The HSBC/Nasdaq Dubai corporate index showed regional yields slumping over the same period to 3.57 percent yesterday from 5.41 percent in December. The Abu Dhabi government’s 6.75 percent bonds due in 2019 yielded 2.12 percent yesterday, down 1.46 basis points from December.
“We need to refinance payments next year,” Taqa’s Chief Financial Officer Stephen Kersley said on a conference call on Nov. 14. “We like to go out at a time that’s convenient for us, not at the last minute.”
Taqa holds stakes in businesses generating power or producing oil and gas in the Middle East, North Africa, India, North America and the North Sea.
Kersley declined to comment on when the company would sell bonds. A Taqa official who declined to be identified said last week that the utility has hired BNP Paribas SA (BNP), Citigroup Inc., HSBC Holdings Plc, Standard Chartered Plc and National Bank of Abu Dhabi PJSC (NBAD) for a bond sale that could come this year.
Borrowing costs have eased worldwide as central banks pump cash into economies by cutting interest rates and as high oil prices leave crude exporters flush with cash, Ahmad Alanani, Middle East director at Exotix Ltd., an investment bank, said by phone in Dubai yesterday. Risks to low borrowing costs in the Middle East include a potential U.S. economic recovery, he said.
“We could see rates move against us next year,” Alanani said. “That’s good for equity and bad for debt.” Most Persian Gulf currencies, including the U.A.E. dirham, are pegged to the dollar, so local interest rates tend to mirror those in the U.S.
Still, state-owned borrowers in Abu Dhabi benefit from backing by the government with the second-lowest credit risk in the Middle East, according to data provider CMA, which is owned by McGraw-Hill Cos. and compiles prices quoted by dealers in the privately negotiated market.

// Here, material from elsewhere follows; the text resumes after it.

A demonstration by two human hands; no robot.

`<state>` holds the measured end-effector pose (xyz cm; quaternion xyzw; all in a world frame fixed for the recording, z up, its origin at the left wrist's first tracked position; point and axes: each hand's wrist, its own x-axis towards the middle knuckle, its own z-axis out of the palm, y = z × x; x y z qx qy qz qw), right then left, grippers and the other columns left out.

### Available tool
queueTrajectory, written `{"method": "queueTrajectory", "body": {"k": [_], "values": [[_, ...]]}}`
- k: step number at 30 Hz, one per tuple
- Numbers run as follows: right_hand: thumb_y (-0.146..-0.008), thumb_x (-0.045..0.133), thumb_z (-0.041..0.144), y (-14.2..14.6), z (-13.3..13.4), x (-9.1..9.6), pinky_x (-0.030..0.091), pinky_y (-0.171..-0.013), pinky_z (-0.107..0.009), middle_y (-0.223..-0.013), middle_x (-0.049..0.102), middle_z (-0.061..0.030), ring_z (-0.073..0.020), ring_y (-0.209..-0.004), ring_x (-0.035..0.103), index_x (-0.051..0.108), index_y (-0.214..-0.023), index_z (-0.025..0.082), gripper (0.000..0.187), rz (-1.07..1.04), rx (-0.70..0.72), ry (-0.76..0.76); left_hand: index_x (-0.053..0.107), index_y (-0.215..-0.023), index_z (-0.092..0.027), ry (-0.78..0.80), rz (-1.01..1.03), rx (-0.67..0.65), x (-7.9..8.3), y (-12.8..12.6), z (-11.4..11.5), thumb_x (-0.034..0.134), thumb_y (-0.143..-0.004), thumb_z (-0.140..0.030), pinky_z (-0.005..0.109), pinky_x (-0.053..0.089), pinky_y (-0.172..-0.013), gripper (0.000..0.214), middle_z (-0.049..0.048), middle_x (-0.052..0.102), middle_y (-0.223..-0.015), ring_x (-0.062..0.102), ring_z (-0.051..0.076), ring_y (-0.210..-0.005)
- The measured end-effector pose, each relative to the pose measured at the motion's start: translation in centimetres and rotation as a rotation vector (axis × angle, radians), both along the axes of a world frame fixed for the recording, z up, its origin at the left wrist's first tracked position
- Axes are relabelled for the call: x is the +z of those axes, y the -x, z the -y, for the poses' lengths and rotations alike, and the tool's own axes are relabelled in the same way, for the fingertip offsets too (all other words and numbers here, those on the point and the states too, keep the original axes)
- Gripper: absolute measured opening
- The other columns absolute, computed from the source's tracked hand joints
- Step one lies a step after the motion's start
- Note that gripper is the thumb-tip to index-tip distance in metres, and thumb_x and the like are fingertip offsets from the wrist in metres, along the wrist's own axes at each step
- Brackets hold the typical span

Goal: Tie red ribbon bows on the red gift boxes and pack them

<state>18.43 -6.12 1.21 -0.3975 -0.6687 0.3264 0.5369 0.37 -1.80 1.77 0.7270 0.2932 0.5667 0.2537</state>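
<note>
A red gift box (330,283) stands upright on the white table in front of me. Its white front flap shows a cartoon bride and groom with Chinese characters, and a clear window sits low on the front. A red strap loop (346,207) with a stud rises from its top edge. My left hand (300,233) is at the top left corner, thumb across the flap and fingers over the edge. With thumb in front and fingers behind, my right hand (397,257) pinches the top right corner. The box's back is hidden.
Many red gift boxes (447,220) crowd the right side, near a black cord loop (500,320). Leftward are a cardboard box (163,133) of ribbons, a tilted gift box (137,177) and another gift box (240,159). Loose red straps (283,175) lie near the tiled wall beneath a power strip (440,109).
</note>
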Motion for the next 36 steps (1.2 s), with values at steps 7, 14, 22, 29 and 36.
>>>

Moody’s Investors Service ranks Taqa, owned 75 percent by the Abu Dhabi government, as A3, the agency’s seventh-highest rating. Taqa, which raised $2 billion in loans this week, owes $4 billion next year. That includes about $2 billion in bonds due in August, according to data compiled by Bloomberg.
International Petroleum Investment, a refinery investor known as IPIC, is gauging interest in Europe this month in a possible bond sale, a person familiar with the discussions said Nov. 14. The meetings began in Frankfurt and Munich on Nov. 15 and are set to end in Paris on Nov. 22, the person said.
IPIC, rated at Moody’s fourth-highest investment grade, has $3 billion in loans due next year, according to a presentation to investors. It has an additional $1 billion in bonds maturing in 2015, data on Bloomberg show. The yield on IPIC’s 5.5 percent bonds expiring in March 2022 tumbled from 5.83 percent when the securities began trading on Nov. 1, 2011, to a record low of 3.44 percent on Oct. 19. The bonds yielded 3.57 percent yesterday.
Officials at Taqa declined to comment yesterday. IPIC didn’t immediately respond to an e-mail seeking comment.
“IPIC is one of our top picks” among corporate borrowers in the Middle East and North Africa, UBS AG analysts led by Kathleen Middlemiss and Tatiana Boroditskaya wrote in a Nov. 19 note. They cited government ownership and the “implicit state support” for many borrowers as reasons for their assessment.